### Exercise
Please find every line of the listing below where "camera" occurs and copy it.
____________________
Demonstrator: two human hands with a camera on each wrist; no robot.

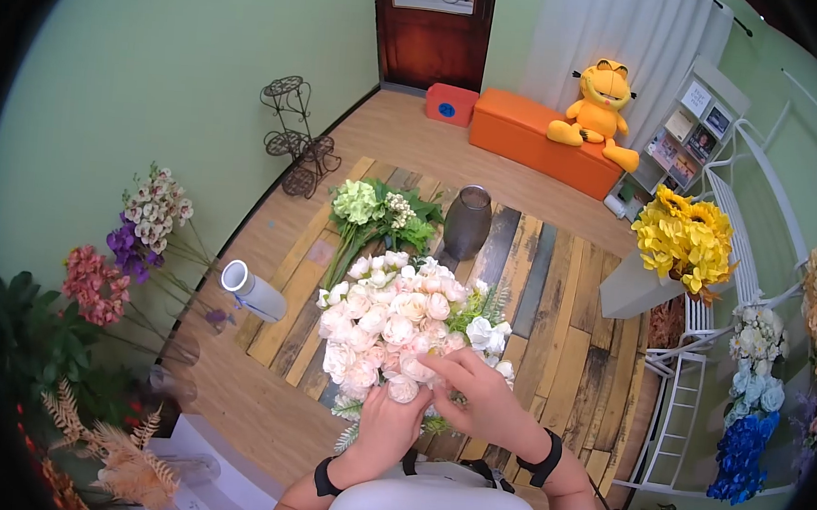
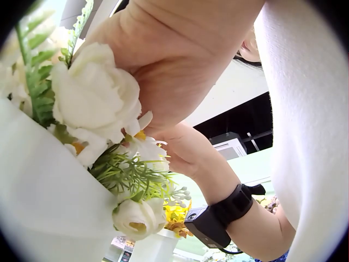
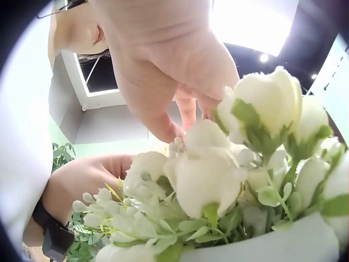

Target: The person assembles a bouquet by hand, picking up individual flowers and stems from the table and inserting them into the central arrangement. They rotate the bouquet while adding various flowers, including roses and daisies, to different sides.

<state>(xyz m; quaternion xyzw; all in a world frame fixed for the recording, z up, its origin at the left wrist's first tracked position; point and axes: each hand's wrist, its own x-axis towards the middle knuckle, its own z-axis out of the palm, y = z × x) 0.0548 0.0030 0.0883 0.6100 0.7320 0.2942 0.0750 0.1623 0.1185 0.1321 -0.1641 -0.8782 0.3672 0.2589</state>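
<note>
A dense bouquet of pale pink and white flowers (image 1: 394, 320) with green sprigs fills the middle of the table, in a white vase (image 2: 49, 185) seen in the left wrist view. At its near edge the left hand (image 1: 390, 426) touches the lower blossoms, its fingertips hidden among them. Just to the right, the right hand (image 1: 488, 407) reaches over the blossoms with index finger and thumb apart, fingertips at the petals. The right wrist view shows the right hand (image 3: 169, 65) above a white blossom (image 3: 204, 174), its fingers pointing down.
Behind the bouquet are green stems with a pale green bloom (image 1: 358, 201) and a dark glass vase (image 1: 468, 223). A white vase (image 1: 252, 291) stands left, yellow flowers (image 1: 682, 238) in a tall pot right. More flowers line both sides; an orange bench (image 1: 539, 149) is at the back.
</note>
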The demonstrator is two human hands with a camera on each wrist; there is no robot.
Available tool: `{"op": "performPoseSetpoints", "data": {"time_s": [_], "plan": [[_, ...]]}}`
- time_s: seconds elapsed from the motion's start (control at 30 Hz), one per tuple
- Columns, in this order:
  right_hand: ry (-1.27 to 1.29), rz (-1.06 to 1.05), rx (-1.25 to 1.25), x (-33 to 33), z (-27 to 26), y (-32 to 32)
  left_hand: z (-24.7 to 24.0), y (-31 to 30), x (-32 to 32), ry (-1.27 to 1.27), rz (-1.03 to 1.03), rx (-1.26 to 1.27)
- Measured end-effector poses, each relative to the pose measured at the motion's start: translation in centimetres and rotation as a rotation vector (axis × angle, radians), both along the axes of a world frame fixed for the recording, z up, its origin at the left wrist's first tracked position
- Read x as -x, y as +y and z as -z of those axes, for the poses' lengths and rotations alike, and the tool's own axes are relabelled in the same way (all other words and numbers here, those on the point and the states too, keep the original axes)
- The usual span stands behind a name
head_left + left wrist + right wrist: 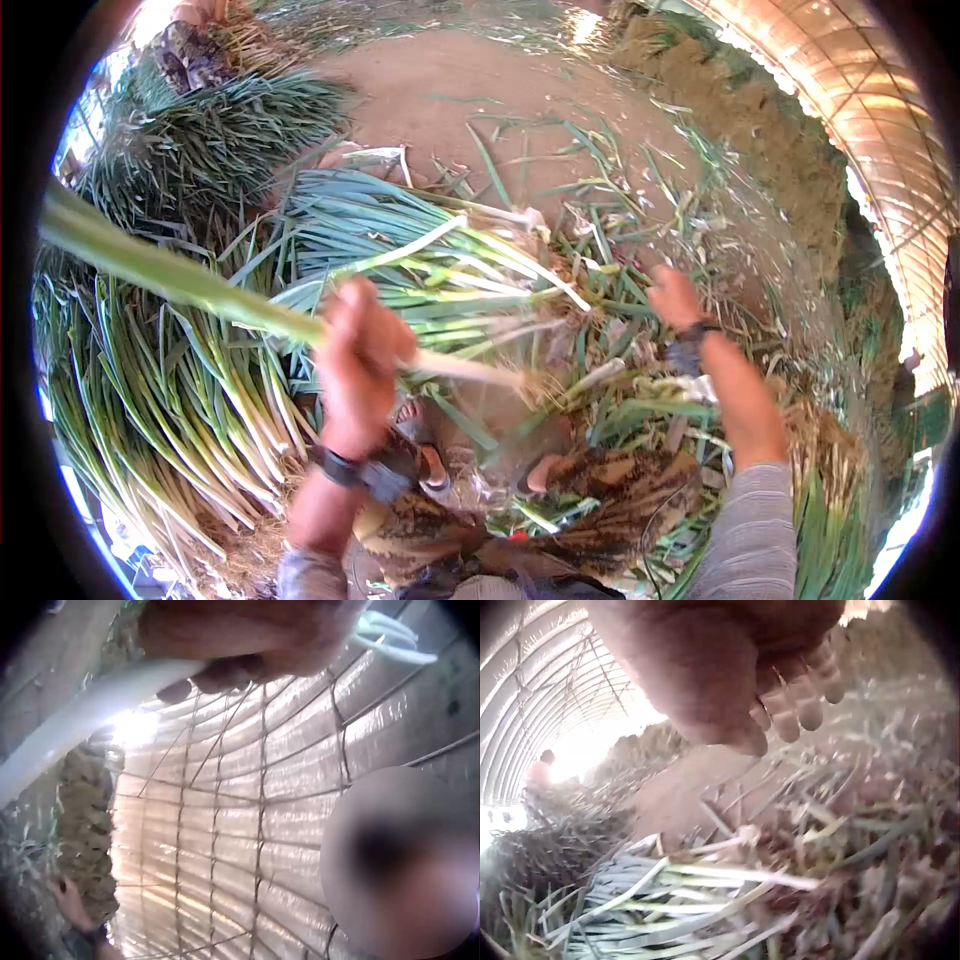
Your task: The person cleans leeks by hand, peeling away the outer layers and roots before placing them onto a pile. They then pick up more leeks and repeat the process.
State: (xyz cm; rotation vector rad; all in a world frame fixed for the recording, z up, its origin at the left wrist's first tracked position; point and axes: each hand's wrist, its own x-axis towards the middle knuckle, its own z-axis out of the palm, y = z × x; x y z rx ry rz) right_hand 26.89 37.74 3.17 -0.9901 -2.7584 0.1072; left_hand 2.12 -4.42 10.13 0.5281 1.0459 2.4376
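Note:
My left hand (360, 370) grips a long leek (190, 272) around its stalk. Its green leaves stretch up to the left, and the white root end points right over my feet. The left wrist view shows the pale stalk (82, 720) running out from under the curled fingers. My right hand (675, 298) is off to the right above scattered leaf trimmings (625, 385). In the right wrist view its fingers (810, 712) bend loosely and hold nothing. Between and beyond the hands lies a bundle of leeks (370, 225), white ends toward the right.
More leeks (170, 400) lie in a thick heap on the left, with another leafy pile (220, 130) behind. Bare soil (430, 90) stretches ahead. An earth bank (740, 90) runs along the right under a curved plastic roof (850, 70). Another person (540, 772) is farther back.

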Motion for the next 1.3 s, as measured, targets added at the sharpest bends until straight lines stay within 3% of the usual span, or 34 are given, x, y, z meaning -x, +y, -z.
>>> {"op": "performPoseSetpoints", "data": {"time_s": [0.03,0.07,0.17,0.23,0.3,0.47,0.5,0.53,0.57,0.67,0.7,0.8,0.83,0.9,0.93,0.97,1.0,1.13,1.3], "plan": [[0.003,-0.133,0.059,4.2,1.3,-2.5,1.4,0.7,-1.6,-0.073,-0.017,0.029],[-0.082,-0.116,0.204,8.4,3.7,-3.7,2.7,1.0,-2.5,-0.168,0.046,-0.044],[-0.070,-0.434,0.285,19.4,11.8,-7.2,6.9,0.8,-3.7,-0.385,0.043,-0.007],[-0.045,-0.534,0.248,26.4,15.7,-10.0,9.1,0.4,-2.8,-0.620,-0.040,0.151],[0.084,-0.682,0.199,32.2,18.9,-11.9,9.5,-0.2,-1.9,-0.728,-0.012,0.133],[0.082,-0.720,0.072,41.7,23.7,-13.6,9.6,0.0,-1.4,-0.831,-0.032,0.131],[0.091,-0.726,-0.002,42.7,24.7,-13.6,9.2,0.3,-1.9,-0.915,-0.092,0.411],[0.130,-0.717,-0.069,43.6,26.2,-13.2,9.0,0.2,-1.7,-0.939,-0.083,0.457],[0.114,-0.702,-0.056,43.1,27.7,-13.0,8.9,0.2,-1.6,-0.966,-0.063,0.500],[-0.319,-0.729,0.008,40.7,26.6,-12.7,9.1,0.5,-1.8,-1.017,-0.053,0.495],[-0.303,-0.810,0.226,38.0,26.1,-12.1,9.0,0.7,-1.7,-1.023,-0.033,0.490],[-0.320,-0.559,0.372,29.5,23.5,-8.6,8.7,0.5,-1.7,-0.885,0.019,0.531],[-0.157,-0.478,0.396,26.3,22.3,-6.7,8.7,0.3,-1.8,-0.894,0.026,0.524],[-0.231,-0.337,0.215,20.3,24.5,0.0,8.8,-0.1,-1.8,-0.833,0.128,0.499],[-0.262,-0.163,0.132,17.9,24.5,1.8,8.9,-0.2,-2.0,-0.832,0.150,0.456],[-0.258,-0.076,0.178,16.1,24.0,3.6,8.8,0.0,-2.1,-0.838,0.159,0.456],[-0.161,-0.097,0.112,14.7,23.7,4.5,8.5,0.1,-2.1,-0.844,0.180,0.472],[-0.142,-0.057,0.140,14.8,25.8,5.9,8.6,1.0,-2.7,-0.846,0.185,0.544],[-0.396,-0.111,0.334,18.8,27.5,4.5,8.8,2.3,-3.1,-0.825,0.199,0.587]]}}
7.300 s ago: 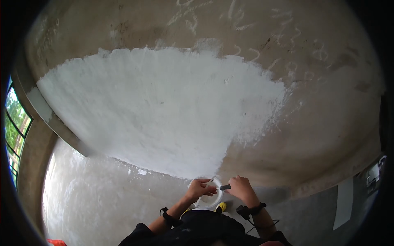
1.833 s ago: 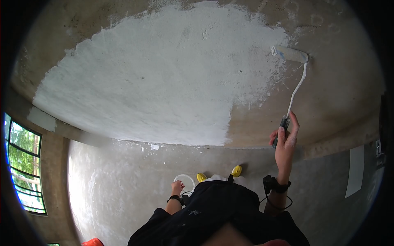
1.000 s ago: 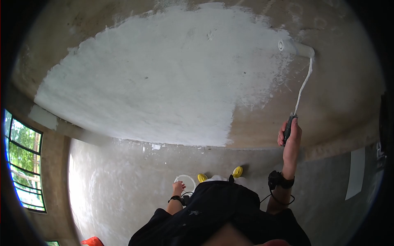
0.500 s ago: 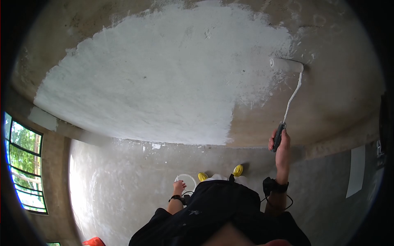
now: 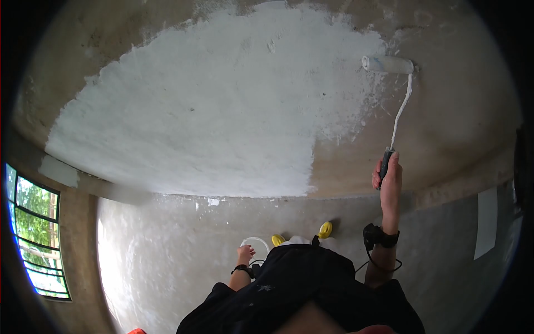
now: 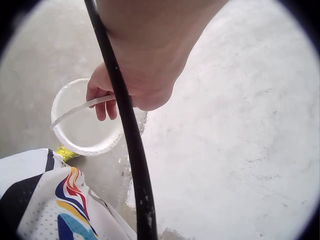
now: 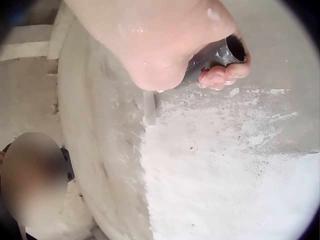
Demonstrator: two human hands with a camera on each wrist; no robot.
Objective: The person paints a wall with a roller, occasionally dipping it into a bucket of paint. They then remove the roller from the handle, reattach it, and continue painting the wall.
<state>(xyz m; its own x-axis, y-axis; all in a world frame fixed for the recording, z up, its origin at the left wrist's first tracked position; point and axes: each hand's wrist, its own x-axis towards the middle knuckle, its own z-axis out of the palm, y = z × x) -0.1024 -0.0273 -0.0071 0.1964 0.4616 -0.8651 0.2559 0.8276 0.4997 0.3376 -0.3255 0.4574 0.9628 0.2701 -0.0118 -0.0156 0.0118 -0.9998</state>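
Note:
In the head view my right hand [image 5: 391, 177] grips the dark handle of a paint roller [image 5: 388, 64]. The roller's white sleeve lies against the wall at the right edge of the white painted patch [image 5: 222, 111]. From the right wrist, curled fingers show round the black roller handle [image 7: 207, 59], while the sleeve itself shows only partly past the hand. Down at the left, my left hand [image 5: 245, 254] holds the white handle [image 6: 75, 110] of a bucket. That bucket [image 6: 90, 150] hangs below the curled fingers, its rim streaked with white.
Bare brownish wall [image 5: 456, 111] surrounds the paint on the right. Grey concrete floor [image 5: 167, 250] runs along the wall's foot, with white splashes near it. Yellow shoes [image 5: 325, 229] stand in front of me. A window [image 5: 38, 228] is at the left, a pale panel [image 5: 486, 224] at the right.
Earlier both hands were together over the bucket with the roller. Since then the right hand has reached to the wall; the roller went down, then up over the last half second. The left hand barely moved.

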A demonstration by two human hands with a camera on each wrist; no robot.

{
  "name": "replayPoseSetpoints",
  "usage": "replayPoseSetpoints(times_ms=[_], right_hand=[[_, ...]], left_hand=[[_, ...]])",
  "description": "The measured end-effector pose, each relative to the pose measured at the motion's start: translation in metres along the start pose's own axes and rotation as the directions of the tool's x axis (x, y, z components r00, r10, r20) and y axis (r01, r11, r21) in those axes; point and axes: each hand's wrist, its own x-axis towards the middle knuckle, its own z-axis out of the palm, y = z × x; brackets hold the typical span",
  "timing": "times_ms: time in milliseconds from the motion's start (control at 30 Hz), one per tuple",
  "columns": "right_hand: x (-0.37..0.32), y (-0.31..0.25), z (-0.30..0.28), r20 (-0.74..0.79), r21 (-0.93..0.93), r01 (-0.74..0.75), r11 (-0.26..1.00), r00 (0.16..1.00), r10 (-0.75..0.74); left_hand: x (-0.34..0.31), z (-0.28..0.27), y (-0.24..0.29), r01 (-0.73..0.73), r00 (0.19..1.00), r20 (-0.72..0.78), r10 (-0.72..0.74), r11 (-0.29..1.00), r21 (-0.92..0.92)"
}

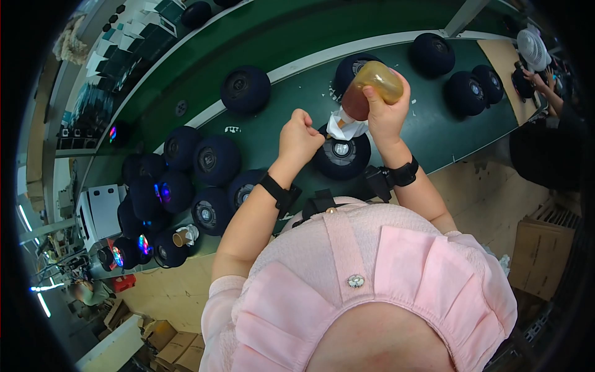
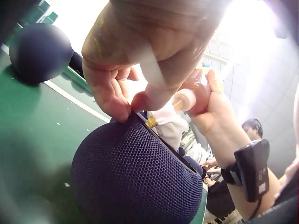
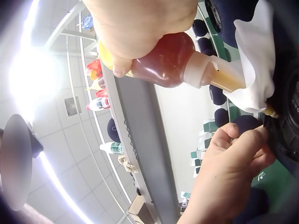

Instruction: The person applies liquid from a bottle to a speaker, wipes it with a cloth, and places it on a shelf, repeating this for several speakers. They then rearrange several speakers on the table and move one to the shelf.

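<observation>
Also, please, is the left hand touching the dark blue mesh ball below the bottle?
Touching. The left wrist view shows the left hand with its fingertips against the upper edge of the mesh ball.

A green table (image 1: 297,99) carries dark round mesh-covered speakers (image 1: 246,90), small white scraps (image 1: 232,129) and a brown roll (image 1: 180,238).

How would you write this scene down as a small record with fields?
surface: green table
left hand: fingers pinching at the rim of a round, dark, mesh-covered unit
right hand: gripping a bottle of amber-red liquid
bottle pose: tilted, nozzle end down
nozzle tip: yellowish, at the unit's rim, close to the left fingers
white wrap: around the nozzle
other round units: several, mostly clustered on the person's left
</observation>
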Motion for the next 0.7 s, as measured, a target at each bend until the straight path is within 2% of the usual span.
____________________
### Result of the exercise
Demonstrator: two human hands with a camera on each wrist; no robot.
The demonstrator is two human hands with a camera on each wrist; there is no robot.
Demonstrator: two human hands with a camera on each wrist; no robot.
A demonstration by two human hands with a camera on each wrist; no robot.

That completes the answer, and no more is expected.